◆ **Aim of the exercise**
The data must be transcribed exactly, with no line missing.

◆ **Information provided**
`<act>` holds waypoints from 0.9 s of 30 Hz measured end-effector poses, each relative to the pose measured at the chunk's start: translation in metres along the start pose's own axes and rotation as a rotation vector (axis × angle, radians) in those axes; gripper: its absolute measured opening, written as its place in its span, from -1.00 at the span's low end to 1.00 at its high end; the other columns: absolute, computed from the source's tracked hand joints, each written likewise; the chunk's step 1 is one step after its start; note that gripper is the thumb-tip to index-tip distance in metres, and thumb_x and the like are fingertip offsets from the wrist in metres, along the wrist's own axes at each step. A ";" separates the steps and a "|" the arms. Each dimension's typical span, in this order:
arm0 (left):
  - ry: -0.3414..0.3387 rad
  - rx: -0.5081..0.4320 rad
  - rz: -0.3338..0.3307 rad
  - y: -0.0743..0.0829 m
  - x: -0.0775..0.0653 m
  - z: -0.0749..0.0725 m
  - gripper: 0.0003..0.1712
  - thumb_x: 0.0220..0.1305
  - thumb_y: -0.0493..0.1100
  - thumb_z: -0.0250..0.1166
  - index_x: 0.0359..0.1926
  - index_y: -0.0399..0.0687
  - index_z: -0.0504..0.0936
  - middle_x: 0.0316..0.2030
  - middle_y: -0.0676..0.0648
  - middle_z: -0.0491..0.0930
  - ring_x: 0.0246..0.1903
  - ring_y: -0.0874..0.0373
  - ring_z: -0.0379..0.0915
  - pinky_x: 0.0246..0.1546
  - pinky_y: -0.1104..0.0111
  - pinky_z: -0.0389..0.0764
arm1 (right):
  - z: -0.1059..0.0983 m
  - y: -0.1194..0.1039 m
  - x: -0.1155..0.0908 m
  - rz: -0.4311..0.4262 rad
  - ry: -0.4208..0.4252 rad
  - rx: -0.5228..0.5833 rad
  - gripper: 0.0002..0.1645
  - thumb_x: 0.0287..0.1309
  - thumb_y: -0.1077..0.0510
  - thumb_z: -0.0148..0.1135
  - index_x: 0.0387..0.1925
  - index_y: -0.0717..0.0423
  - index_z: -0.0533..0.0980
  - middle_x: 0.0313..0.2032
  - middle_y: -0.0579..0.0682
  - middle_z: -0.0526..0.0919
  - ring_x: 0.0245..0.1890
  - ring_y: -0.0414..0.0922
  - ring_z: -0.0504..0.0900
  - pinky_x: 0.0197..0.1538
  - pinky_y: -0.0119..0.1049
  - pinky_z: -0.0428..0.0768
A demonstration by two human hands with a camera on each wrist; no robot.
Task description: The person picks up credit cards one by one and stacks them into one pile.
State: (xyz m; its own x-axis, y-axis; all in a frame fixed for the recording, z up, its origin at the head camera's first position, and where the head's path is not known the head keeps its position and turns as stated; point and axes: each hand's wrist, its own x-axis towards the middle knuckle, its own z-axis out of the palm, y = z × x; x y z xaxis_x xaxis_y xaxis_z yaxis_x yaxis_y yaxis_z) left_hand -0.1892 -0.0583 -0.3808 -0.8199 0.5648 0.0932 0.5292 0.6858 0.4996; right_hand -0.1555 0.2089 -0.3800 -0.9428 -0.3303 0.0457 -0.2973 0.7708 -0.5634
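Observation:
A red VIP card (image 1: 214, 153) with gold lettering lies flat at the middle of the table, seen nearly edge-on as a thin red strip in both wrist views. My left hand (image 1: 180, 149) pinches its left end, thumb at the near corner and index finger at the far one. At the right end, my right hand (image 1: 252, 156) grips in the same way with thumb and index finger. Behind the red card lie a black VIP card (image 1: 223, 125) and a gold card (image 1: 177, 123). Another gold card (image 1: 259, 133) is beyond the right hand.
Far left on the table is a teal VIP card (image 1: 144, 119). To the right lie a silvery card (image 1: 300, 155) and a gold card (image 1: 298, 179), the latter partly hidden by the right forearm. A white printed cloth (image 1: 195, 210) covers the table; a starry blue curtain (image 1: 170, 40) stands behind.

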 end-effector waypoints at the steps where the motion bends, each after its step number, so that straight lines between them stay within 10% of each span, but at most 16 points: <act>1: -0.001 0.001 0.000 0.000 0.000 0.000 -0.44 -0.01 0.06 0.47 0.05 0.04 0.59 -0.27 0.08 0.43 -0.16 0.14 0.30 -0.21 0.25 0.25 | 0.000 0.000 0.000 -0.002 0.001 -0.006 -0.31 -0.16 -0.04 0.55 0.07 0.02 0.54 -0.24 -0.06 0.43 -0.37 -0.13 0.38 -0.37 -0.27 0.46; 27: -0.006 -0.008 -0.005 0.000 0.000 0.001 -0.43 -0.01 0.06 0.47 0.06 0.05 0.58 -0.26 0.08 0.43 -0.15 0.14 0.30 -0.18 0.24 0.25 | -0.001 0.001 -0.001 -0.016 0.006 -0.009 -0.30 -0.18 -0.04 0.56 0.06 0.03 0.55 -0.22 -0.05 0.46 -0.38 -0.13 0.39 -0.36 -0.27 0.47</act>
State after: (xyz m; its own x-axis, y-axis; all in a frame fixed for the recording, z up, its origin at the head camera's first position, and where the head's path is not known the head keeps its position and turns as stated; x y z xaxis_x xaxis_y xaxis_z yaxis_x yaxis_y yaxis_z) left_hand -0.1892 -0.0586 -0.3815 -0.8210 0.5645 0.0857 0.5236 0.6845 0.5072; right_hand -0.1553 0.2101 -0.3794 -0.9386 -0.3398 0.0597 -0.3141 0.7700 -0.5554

◆ **Problem solution**
`<act>` holds waypoints from 0.9 s of 30 Hz measured end-effector poses, each relative to the pose measured at the chunk's start: translation in metres along the start pose's own axes and rotation as a rotation vector (axis × angle, radians) in those axes; gripper: its absolute measured opening, written as its place in its span, from -1.00 at the span's low end to 1.00 at its high end; the other columns: absolute, computed from the source's tracked hand joints, each written likewise; the chunk's step 1 is one step after its start; note that gripper is the thumb-tip to index-tip distance in metres, and thumb_x and the like are fingertip offsets from the wrist in metres, along the wrist's own axes at each step. A ";" separates the steps and a "|" the arms. Each dimension's typical span, in this order:
arm0 (left):
  - ry: -0.3414..0.3387 rad
  - rx: -0.5081..0.4320 rad
  - rz: -0.3338..0.3307 rad
  - y: -0.0743..0.0829 m
  - x: -0.0775..0.0653 m
  - z: -0.0749..0.0725 m
  - gripper: 0.0003..0.1712
  - thumb_x: 0.0220..0.1305
  - thumb_y: -0.0493..0.1100
  - thumb_z: -0.0250..0.1166
  - index_x: 0.0359..0.1926
  - index_y: -0.0399..0.0687
  - index_z: -0.0504..0.0936
  - middle_x: 0.0316..0.2030
  - middle_y: -0.0676..0.0648
  - middle_z: -0.0491..0.0930
  - ring_x: 0.0246..0.1903
  - ring_y: -0.0874..0.0373
  - ring_z: -0.0379..0.0915
  - pinky_x: 0.0246..0.1546
  - pinky_y: -0.1104..0.0111
  - pinky_z: -0.0389..0.0764
arm1 (right):
  - z: -0.1059..0.0983 m
  - y: -0.1194..0.1039 m
  - x: -0.1155..0.0908 m
  - rz: -0.4311..0.4262 rad
  - ry: -0.4208..0.4252 rad
  - rx: -0.5228..0.5833 rad
  - gripper: 0.0002..0.1645
  - thumb_x: 0.0287..0.1309
  - thumb_y: -0.1077..0.0510
  - thumb_z: -0.0148..0.1135
  - index_x: 0.0387..0.1925
  - index_y: -0.0717..0.0423
  - index_z: -0.0533..0.0980
  - middle_x: 0.0313..0.2032
  - middle_y: -0.0579..0.0682
  - middle_z: -0.0526..0.0919
  - ring_x: 0.0245..0.1890
  - ring_y: -0.0414..0.0922
  - ring_z: -0.0504..0.0900
  - pinky_x: 0.0197..0.1538
  - pinky_y: -0.0119..0.1049
  - pinky_z: -0.0428..0.0768
A demonstration by two human hands with a camera on each wrist; no robot.
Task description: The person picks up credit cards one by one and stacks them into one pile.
State: (xyz m; its own x-axis, y-axis; all in a frame fixed for the recording, z up, its origin at the head camera's first position, and where the head's path is not known the head keeps its position and turns as stated; point and axes: each hand's wrist, its own x-axis towards the middle knuckle, its own z-axis out of the palm, y = z × x; x y z xaxis_x xaxis_y xaxis_z yaxis_x yaxis_y yaxis_z) left_hand -0.1892 -0.0583 -0.3808 -0.8199 0.5648 0.0932 0.5292 0.6858 0.4996; right_hand -0.1555 0.2089 -0.3800 -0.9428 -0.3303 0.0457 -0.2973 0.7708 -0.5634
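Observation:
A red VIP card (image 1: 214, 153) with gold lettering lies flat at the middle of the table, seen nearly edge-on as a thin red strip in both wrist views. My left hand (image 1: 180, 149) pinches its left end, thumb at the near corner and index finger at the far one. At the right end, my right hand (image 1: 252, 156) grips in the same way with thumb and index finger. Behind the red card lie a black VIP card (image 1: 223, 125) and a gold card (image 1: 177, 123). Another gold card (image 1: 259, 133) is beyond the right hand.
Far left on the table is a teal VIP card (image 1: 144, 119). To the right lie a silvery card (image 1: 300, 155) and a gold card (image 1: 298, 179), the latter partly hidden by the right forearm. A white printed cloth (image 1: 195, 210) covers the table; a starry blue curtain (image 1: 170, 40) stands behind.
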
 end-effector waypoints at the steps where the motion bends, each after its step number, so that straight lines between them stay within 10% of each span, but at most 16 points: <act>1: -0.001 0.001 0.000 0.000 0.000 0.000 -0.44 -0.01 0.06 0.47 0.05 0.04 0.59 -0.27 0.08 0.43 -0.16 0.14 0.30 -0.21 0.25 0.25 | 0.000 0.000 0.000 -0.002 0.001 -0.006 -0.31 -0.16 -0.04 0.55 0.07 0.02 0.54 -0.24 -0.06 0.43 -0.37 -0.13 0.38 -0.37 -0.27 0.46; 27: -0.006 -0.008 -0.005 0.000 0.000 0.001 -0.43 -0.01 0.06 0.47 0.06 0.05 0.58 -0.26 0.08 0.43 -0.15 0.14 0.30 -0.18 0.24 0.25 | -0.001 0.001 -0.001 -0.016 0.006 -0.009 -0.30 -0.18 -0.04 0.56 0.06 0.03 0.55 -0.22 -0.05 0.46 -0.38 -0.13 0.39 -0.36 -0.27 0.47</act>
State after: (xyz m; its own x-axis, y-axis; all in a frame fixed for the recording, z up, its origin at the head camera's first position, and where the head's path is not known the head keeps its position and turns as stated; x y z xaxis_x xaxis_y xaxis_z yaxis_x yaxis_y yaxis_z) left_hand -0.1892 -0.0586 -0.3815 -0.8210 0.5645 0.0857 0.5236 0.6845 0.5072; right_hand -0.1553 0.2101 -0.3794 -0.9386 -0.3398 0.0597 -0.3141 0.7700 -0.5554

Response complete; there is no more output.